Excel VBA optimizing for large data base

Question 1

I am new to coding and need help with a code that won't complete. I suspect it is due to the size of the data set. I tested the code using a reduced data set and it processes fine. However, my actual data set is over 210,000 rows and is expected to grow. Is there a way to speed this up? Thank you for your assistance

Sub DupValidation()
 Dim wb As Workbook
 Dim ws1 As Worksheet
 Dim i As Long
 Dim lastrow As Long
 Dim lastrow2 As Long
 Set wb = ActiveWorkbook
 Set ws1 = wb.Worksheets("Tickets")
 lastrow = ws1.Cells(Rows.Count, 1).End(xlUp).Row
 ws1.Range("g2:g" & lastrow).ClearContents
 i = 2
 Do While i <= lastrow
 If Application.CountIf(ws1.Range(ws1.Cells(2, 2), ws1.Cells(lastrow, 2)), ws1.Cells(i, 2)) > 1 Then
 ws1.Cells(i, 7).Value = True
 End If
 i = i + 1
 Loop
End Sub

Question 2

What does your code do? I've read your title and description but other than your code being slow I'm left in the dark. Please edit your title and question to explain this.

Question 3

Wouldn't a "Highlight Duplicates" conditional formatting rule work better for this? Or is the True value used for something afterwards?

Question 4

Finding (and removing) duplicates is already a built-in functionality; this code is kind of reinventing the wheel. Making VBA code faster than native functionality, from what I've seen, requires thinking outside the box and manipulating memory locations.

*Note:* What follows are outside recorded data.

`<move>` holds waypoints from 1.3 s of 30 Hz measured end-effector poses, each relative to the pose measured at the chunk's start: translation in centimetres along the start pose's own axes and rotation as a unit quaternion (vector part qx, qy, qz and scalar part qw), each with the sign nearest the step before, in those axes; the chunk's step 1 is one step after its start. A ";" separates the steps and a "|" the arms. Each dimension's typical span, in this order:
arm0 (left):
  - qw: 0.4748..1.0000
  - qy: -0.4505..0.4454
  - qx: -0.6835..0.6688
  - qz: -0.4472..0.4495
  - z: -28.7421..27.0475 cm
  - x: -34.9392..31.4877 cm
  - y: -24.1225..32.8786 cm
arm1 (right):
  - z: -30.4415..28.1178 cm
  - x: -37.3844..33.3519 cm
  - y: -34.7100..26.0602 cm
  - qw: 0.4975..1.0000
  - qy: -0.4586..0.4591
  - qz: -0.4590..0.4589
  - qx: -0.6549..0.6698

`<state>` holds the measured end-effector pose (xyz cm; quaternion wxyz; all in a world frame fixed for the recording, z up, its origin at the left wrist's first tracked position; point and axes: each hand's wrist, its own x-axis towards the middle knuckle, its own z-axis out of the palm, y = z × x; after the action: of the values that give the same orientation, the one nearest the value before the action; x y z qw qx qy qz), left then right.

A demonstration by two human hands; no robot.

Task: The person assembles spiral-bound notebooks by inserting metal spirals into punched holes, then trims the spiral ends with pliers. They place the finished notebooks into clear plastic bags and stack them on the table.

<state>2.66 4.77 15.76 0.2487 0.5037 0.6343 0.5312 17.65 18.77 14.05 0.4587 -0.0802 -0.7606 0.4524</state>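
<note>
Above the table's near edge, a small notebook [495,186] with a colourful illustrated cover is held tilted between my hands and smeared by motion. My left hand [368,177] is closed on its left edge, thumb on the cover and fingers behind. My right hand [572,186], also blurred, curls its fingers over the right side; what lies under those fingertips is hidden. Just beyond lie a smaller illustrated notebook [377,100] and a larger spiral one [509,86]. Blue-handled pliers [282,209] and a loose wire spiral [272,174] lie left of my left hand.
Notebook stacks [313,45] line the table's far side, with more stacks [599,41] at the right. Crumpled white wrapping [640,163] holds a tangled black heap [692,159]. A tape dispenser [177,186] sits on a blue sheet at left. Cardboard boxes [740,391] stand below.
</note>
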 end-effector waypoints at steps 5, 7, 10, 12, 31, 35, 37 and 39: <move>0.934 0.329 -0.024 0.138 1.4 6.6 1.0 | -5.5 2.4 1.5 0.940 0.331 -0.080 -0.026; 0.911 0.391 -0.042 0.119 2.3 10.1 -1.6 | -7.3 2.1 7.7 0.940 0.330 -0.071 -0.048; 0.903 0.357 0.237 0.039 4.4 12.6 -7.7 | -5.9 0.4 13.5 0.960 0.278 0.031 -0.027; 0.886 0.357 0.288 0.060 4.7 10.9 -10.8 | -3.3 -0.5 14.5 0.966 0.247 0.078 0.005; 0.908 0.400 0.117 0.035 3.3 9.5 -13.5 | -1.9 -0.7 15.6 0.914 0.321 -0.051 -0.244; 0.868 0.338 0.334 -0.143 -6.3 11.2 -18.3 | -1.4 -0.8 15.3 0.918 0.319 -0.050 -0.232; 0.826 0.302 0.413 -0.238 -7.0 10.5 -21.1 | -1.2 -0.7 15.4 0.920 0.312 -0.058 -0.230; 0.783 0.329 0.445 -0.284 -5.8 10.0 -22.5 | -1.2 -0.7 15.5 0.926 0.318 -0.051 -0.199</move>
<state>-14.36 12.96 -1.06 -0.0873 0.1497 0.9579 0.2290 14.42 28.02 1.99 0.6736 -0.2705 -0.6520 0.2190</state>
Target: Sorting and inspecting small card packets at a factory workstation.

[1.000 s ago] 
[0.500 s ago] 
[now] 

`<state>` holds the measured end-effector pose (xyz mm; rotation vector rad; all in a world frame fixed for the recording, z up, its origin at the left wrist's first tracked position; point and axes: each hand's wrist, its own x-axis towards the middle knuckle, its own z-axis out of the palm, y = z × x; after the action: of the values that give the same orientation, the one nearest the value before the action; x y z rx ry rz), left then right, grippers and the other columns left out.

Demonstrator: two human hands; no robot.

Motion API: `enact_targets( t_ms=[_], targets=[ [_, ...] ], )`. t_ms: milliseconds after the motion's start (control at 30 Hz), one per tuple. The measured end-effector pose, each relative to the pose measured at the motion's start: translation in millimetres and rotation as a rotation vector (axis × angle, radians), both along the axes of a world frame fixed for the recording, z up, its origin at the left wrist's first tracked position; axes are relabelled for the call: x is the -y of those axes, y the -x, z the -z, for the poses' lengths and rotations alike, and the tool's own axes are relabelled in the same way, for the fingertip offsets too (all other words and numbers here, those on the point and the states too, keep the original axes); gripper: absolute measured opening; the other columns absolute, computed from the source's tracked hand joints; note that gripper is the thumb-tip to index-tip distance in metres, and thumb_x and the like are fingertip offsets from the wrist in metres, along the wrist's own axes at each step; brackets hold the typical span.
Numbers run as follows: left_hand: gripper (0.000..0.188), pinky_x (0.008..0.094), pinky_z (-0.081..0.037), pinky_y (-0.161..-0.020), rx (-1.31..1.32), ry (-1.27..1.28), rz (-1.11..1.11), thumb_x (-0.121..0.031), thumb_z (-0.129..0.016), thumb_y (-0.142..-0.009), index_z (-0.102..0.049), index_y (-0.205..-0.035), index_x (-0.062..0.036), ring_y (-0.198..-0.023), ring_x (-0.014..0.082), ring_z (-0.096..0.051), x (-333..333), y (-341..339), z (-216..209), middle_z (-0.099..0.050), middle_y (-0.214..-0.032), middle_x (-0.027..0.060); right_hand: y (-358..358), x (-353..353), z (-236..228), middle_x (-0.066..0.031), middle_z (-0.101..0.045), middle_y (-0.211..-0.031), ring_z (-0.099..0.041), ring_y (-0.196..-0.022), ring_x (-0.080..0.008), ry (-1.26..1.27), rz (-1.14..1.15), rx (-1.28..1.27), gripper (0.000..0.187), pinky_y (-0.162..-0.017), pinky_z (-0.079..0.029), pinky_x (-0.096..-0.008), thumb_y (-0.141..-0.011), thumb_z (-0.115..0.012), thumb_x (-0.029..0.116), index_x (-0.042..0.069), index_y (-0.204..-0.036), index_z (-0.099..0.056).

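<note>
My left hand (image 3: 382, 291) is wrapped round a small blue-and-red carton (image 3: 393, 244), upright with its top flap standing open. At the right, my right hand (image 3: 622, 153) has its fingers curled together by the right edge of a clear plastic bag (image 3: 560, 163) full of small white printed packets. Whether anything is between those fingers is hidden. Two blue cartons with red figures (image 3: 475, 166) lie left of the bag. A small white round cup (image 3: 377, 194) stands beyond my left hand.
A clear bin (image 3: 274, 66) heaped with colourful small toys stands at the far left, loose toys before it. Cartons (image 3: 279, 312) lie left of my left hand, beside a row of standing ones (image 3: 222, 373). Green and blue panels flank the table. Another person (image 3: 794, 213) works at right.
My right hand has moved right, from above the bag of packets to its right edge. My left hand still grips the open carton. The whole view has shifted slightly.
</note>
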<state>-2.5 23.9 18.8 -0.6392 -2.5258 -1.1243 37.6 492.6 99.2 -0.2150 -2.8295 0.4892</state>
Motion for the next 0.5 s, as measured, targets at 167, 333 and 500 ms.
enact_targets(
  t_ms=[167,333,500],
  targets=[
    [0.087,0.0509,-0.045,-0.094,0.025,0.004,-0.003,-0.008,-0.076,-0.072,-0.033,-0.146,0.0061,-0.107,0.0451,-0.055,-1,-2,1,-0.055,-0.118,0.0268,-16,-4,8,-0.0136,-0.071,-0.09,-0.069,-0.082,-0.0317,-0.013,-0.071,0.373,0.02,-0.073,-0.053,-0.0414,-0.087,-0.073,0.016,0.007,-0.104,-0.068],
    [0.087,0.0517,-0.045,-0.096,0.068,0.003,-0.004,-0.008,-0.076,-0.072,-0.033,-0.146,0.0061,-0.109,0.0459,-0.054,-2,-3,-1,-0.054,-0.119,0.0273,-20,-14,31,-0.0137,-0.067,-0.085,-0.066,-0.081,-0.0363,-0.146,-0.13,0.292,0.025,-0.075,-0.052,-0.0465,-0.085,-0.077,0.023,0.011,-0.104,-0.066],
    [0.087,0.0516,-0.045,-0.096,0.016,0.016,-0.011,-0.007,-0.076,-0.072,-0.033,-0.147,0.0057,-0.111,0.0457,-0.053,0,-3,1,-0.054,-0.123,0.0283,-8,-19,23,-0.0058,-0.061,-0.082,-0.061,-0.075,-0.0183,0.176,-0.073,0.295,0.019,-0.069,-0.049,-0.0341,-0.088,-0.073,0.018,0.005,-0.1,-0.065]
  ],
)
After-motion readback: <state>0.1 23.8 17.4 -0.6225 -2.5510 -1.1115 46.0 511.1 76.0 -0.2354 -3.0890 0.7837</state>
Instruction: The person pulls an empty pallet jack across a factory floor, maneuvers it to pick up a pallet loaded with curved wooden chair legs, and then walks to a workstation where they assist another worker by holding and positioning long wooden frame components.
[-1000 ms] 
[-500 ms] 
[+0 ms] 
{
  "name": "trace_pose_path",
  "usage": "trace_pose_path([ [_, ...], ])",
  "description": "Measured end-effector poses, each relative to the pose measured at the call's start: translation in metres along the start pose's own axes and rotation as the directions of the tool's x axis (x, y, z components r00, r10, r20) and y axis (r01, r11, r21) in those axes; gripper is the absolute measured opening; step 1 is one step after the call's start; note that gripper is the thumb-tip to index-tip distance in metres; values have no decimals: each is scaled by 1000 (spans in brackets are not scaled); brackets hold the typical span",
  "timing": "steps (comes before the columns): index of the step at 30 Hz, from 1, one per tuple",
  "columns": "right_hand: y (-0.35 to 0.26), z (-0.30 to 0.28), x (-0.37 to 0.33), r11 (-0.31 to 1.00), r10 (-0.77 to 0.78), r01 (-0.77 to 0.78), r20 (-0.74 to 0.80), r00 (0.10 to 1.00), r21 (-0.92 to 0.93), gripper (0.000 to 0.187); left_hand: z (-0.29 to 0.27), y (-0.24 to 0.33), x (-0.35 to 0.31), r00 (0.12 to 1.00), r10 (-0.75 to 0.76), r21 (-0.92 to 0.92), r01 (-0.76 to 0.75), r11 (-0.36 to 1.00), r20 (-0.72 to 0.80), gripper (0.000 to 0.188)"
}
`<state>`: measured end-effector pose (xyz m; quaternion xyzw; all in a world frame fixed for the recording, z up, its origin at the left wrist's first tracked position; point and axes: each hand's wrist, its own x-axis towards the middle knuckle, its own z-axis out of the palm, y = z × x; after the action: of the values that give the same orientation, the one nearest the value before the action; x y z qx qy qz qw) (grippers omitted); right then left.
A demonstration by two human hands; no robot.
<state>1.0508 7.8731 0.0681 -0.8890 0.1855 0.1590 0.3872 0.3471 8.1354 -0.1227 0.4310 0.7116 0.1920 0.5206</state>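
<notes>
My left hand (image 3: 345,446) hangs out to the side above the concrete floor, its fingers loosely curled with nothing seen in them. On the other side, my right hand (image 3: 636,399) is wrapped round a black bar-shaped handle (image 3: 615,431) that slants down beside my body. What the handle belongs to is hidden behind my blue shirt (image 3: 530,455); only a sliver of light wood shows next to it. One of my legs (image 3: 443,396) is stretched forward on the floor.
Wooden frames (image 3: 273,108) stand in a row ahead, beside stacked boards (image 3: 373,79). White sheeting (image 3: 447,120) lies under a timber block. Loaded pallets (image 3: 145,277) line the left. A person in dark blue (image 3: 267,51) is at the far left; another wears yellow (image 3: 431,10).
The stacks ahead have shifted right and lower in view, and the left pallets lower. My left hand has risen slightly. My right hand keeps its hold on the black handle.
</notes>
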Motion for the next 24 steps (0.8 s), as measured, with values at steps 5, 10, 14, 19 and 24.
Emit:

But let's review the code we're looking at.

Sub DupValidation()

Kudos for using a meaningful name! This one reads like a noun though; since Sub procedures typically do something, it's common practice to make their names start with a verb, so ValidateDuplicates would be a better name. The procedure is also implicitly Public; consider always using explicit modifiers.

Next we have a handful of declarations, for each of the variables used in the procedure. Again, kudos for explicitly declaring all variables (is Option Explicit specified?) - but consider declaring them when they're needed, as they're needed. That way it's much harder to accidentally leave unused variables behind, like what happened to lastrow2.

Rule of thumb, if there's a digit at the end of a name, it's usually a bad name. ws1 could be sheet, or ticketsSheet.

But you're not here to hear about variable naming are you.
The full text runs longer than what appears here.